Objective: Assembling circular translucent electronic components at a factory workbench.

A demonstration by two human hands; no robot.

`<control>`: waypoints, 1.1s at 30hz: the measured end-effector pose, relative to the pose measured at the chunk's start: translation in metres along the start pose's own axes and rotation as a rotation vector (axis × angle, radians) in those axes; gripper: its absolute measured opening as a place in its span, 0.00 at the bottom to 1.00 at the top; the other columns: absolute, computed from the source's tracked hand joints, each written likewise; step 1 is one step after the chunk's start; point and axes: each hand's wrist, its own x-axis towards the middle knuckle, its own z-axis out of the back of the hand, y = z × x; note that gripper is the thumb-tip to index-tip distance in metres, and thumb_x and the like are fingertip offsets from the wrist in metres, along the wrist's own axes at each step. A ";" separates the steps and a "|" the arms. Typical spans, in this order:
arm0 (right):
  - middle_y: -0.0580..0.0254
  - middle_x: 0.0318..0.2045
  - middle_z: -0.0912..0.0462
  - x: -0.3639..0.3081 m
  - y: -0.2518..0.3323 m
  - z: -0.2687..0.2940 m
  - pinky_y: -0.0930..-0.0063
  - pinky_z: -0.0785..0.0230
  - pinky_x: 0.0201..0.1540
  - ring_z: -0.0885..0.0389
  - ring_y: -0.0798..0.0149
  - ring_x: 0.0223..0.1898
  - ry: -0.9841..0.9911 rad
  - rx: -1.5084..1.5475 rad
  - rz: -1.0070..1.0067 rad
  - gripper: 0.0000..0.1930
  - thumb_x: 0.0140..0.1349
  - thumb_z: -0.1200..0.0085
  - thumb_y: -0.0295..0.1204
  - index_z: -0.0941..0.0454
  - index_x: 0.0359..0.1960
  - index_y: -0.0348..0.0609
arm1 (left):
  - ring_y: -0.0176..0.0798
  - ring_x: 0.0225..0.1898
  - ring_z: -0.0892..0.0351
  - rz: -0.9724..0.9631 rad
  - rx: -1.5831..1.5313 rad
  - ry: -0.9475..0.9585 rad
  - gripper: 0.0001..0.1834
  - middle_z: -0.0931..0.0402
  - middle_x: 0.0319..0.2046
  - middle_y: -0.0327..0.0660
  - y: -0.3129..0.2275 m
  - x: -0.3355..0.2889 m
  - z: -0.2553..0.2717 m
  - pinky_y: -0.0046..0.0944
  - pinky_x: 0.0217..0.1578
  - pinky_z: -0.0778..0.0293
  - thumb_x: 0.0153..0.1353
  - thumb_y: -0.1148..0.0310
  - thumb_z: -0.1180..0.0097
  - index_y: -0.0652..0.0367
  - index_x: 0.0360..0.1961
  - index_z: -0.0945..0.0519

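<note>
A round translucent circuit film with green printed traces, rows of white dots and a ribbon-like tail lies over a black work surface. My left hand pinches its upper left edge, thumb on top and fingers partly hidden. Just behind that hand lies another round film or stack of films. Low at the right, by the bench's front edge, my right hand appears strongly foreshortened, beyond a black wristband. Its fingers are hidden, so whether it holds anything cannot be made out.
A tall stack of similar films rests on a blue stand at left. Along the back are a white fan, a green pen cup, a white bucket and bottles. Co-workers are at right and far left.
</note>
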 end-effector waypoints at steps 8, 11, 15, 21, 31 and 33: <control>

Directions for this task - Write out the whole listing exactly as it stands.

Written reply -
Objective: Assembling circular translucent electronic components at a factory workbench.

A demonstration by two human hands; no robot.

`<control>`: waypoints, 1.1s at 30hz: the measured end-effector pose, relative to the pose measured at the chunk's start: translation in metres along the start pose's own axes and rotation as a rotation vector (axis × angle, radians) in those axes; gripper: its absolute measured opening as a place in its span, 0.00 at the bottom to 1.00 at the top; the other columns: absolute, computed from the source's tracked hand joints, each written likewise; step 1 is one step after the chunk's start; point and axes: each hand's wrist, its own x-axis towards the middle knuckle, its own z-axis out of the back of the hand, y = z × x; note that gripper is the thumb-tip to index-tip distance in metres, and thumb_x and the like are fingertip offsets from the wrist in metres, along the wrist's own axes at each step. A ";" separates the steps and a "|" the arms. Typical spans, in this order:
arm0 (right):
  - middle_y: -0.0580..0.0254
  - middle_x: 0.0318..0.2045
  - middle_z: -0.0912..0.0462
  - x: -0.3639..0.3081 m
  - y: -0.2518..0.3323 m
  - z: -0.2687..0.2940 m
  - pinky_y: -0.0930..-0.0063
  - pinky_z: -0.0785..0.0230
  - pinky_x: 0.0201..0.1540
  - ring_z: -0.0885..0.0389
  - ring_y: -0.0798..0.0149
  - ring_x: 0.0223..0.1898
  - ry: -0.9841..0.9911 rad
  - rx: -1.5084..1.5475 rad
  - rz: -1.0070..1.0067 rad
  - gripper: 0.0000..0.1930
  - thumb_x: 0.0140..0.1349
  - thumb_z: -0.1200..0.0085
  - thumb_y: -0.0295..0.1204
  - index_z: -0.0941..0.0454
  - index_x: 0.0359..0.1960
  - index_y: -0.0348..0.0609
arm1 (left):
  - ring_y: -0.0176..0.0798
  - ring_x: 0.0225..0.1898
  - ring_z: -0.0892..0.0351
  - rz: -0.9724..0.9631 rad
  - rx: -1.5831..1.5313 rad
  - ry: -0.9475..0.9585 rad
  - gripper: 0.0001..0.1834
  - middle_z: -0.0931..0.0402
  - middle_x: 0.0319..0.2046
  - middle_y: -0.0327..0.0660
  - y: -0.3129..0.2275 m
  - x: -0.3355..0.2889 m
  - z: -0.2553..0.2717 m
  - pinky_y: -0.0046..0.0944
  - pinky_x: 0.0217..0.1578
  - pinky_z: -0.0778..0.0293
  - thumb_x: 0.0153..0.1353
  - thumb_y: -0.1148..0.0310
  - thumb_z: -0.1180..0.0097
  - index_y: -0.0652..0.0367
  - index_x: 0.0360..0.1961
  - index_z: -0.0945..0.0519

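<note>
A round translucent circuit film with green printed traces, rows of white dots and a ribbon-like tail lies over a black work surface. My left hand pinches its upper left edge, thumb on top and fingers partly hidden. Just behind that hand lies another round film or stack of films. Low at the right, by the bench's front edge, my right hand appears strongly foreshortened, beyond a black wristband. Its fingers are hidden, so whether it holds anything cannot be made out.
A tall stack of similar films rests on a blue stand at left. Along the back are a white fan, a green pen cup, a white bucket and bottles. Co-workers are at right and far left.
</note>
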 end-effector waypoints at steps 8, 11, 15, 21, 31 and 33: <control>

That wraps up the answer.